Given entries >>
************

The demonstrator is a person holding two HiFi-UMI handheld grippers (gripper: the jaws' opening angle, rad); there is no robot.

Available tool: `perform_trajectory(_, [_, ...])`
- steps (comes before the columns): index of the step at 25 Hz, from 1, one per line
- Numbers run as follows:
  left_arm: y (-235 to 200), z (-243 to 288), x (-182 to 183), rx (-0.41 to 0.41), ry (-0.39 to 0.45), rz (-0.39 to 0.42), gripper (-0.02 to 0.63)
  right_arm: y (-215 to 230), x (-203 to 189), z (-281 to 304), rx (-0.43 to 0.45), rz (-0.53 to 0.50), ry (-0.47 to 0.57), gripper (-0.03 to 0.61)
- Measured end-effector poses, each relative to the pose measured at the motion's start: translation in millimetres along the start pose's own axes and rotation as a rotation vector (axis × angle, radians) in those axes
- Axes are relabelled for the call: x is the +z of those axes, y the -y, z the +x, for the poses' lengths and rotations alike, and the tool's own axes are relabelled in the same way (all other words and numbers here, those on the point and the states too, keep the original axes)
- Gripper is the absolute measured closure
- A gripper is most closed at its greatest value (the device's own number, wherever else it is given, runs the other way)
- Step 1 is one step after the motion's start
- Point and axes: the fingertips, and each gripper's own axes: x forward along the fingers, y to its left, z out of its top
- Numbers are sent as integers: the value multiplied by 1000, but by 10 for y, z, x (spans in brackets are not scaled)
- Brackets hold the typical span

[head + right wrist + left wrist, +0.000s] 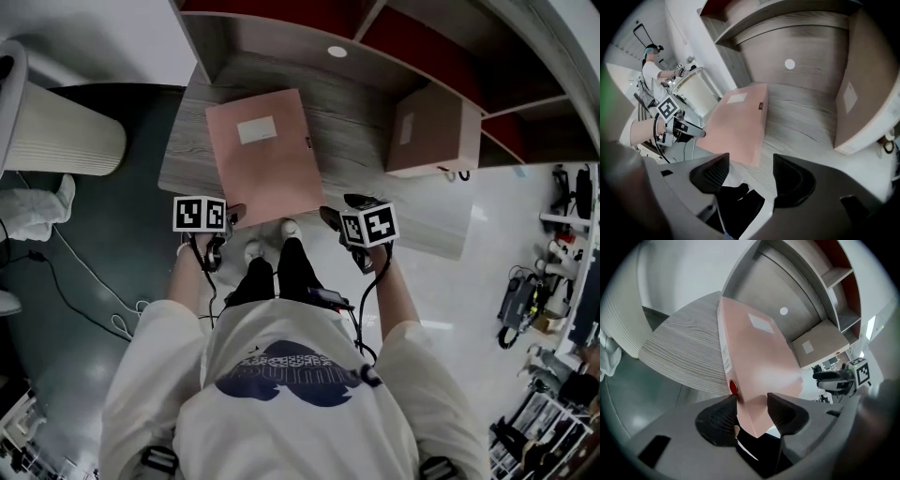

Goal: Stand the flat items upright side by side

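- Our left claw (752, 400) pinches the near corner of the pink file box (757, 352), with one pad by the spine's red finger ring (733, 387).
- Our right claw (751, 161) is spread and empty, and the box's other near corner sits just beyond it at 11 o'clock.
- The box lies flat on the wooden desk (361, 127), with its near end overhanging. In the head view its long axis runs from 11 to 5 o'clock.
- We judge the gripping step is underway. Next we tip the box upright beside the standing brown box (427, 131) at 2 o'clock.

Overhead, two close-ups, common folder (265, 164)
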Motion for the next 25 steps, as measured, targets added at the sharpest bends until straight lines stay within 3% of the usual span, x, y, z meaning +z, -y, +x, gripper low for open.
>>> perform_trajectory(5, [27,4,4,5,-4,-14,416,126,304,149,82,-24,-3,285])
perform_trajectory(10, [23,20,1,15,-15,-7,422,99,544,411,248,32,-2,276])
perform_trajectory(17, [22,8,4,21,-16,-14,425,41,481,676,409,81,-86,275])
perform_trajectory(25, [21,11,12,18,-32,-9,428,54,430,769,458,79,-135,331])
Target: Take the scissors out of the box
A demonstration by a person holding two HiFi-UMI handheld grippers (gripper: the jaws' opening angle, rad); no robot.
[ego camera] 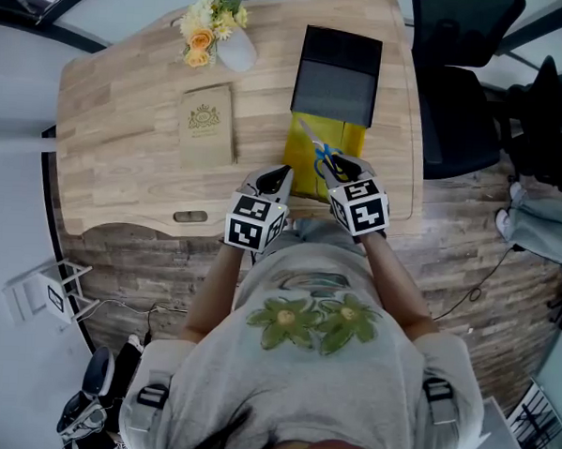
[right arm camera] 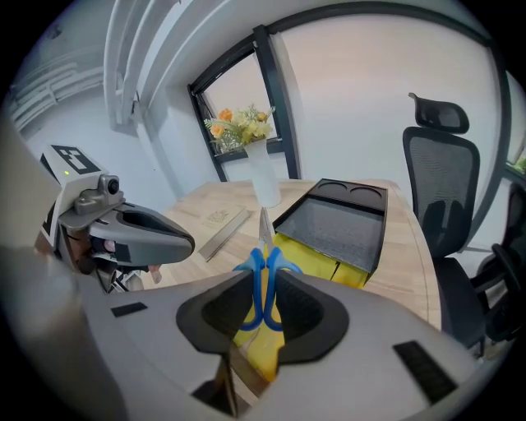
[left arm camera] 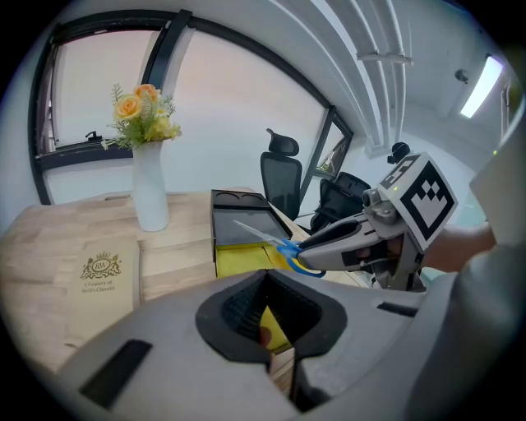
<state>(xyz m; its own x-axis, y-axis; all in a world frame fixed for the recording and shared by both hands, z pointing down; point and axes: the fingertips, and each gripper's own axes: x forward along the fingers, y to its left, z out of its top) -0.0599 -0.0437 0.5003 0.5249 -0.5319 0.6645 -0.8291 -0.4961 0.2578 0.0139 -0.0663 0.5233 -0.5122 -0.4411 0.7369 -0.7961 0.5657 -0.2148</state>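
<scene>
Pale wood planks make up the table point(ego camera: 124, 164), and both grippers work at its near edge.

The right gripper point(right arm camera: 265, 306) has its jaws clamped on the blue handle loops of the scissors point(right arm camera: 256, 265). The loops stand side by side between the pads and the closed blades point straight ahead, away from the person. The scissors hang in the air above the near part of the box point(left arm camera: 242, 259), whose yellow inside lies open beneath them. In the left gripper view they sit clear above the yellow floor, with the blade tips over the black cover point(ego camera: 337, 76).

The left gripper point(left arm camera: 265, 316) sits just beside the right one, at the box's near left corner. Its jaws are drawn in to a narrow gap, and the yellow edge of the box fills that gap between the pads.

The black cover lies at the far end of the box, overlapping it. It is shallow and has a raised rim. To the left of the box a tan book point(ego camera: 207, 123) with a gold crest lies flat on the wood. Beyond the book stands a white vase point(ego camera: 236, 49) of yellow and orange flowers point(ego camera: 209, 23).

A black office chair point(right arm camera: 442, 185) stands off the table's right side. Large windows with dark frames line the far side of the room.
</scene>
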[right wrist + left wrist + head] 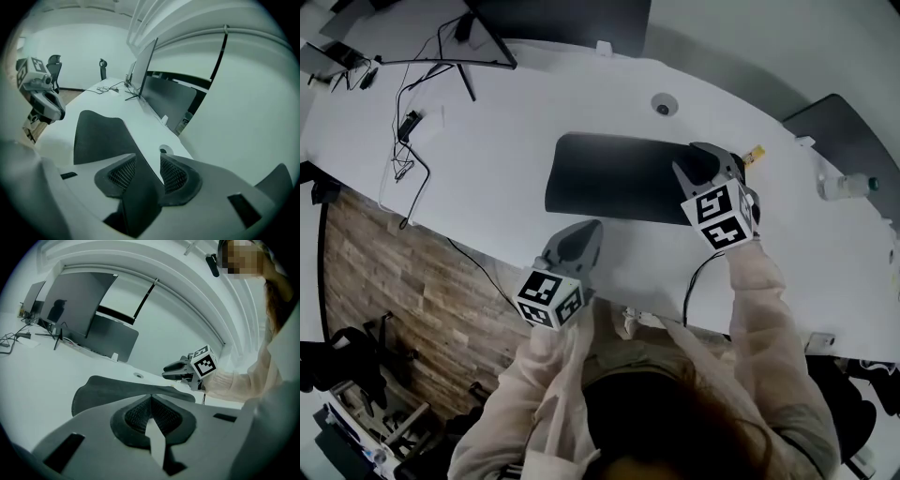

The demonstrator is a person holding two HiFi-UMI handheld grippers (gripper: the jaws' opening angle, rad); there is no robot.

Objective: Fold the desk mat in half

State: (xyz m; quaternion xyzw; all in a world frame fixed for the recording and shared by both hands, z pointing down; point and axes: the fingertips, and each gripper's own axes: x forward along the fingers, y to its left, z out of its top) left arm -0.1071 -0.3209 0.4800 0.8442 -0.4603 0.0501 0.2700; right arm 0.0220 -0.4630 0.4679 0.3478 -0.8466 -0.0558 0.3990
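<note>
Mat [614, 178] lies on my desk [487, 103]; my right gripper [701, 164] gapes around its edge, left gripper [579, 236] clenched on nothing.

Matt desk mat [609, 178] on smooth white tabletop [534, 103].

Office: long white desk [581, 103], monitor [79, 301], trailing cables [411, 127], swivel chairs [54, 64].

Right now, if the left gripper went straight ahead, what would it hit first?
Most likely the near edge of the desk mat, beyond a strip of bare desk; depth is unclear, so the left gripper could skim over it.
</note>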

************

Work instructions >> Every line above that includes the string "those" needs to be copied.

Output >>
- Measured end-effector poses, each relative to the pose measured at the motion's start: translation in millimetres along the start pose's own axes and rotation as a rotation vector (axis × angle, radians) in those axes
- Axes are relabelled for the call: x is the +z of those axes, y the -y, z the +x, for the poses' lengths and rotations alike, and the tool's own axes are relabelled in the same way (all other words and numbers here, those on the point and the states too, keep the original axes)

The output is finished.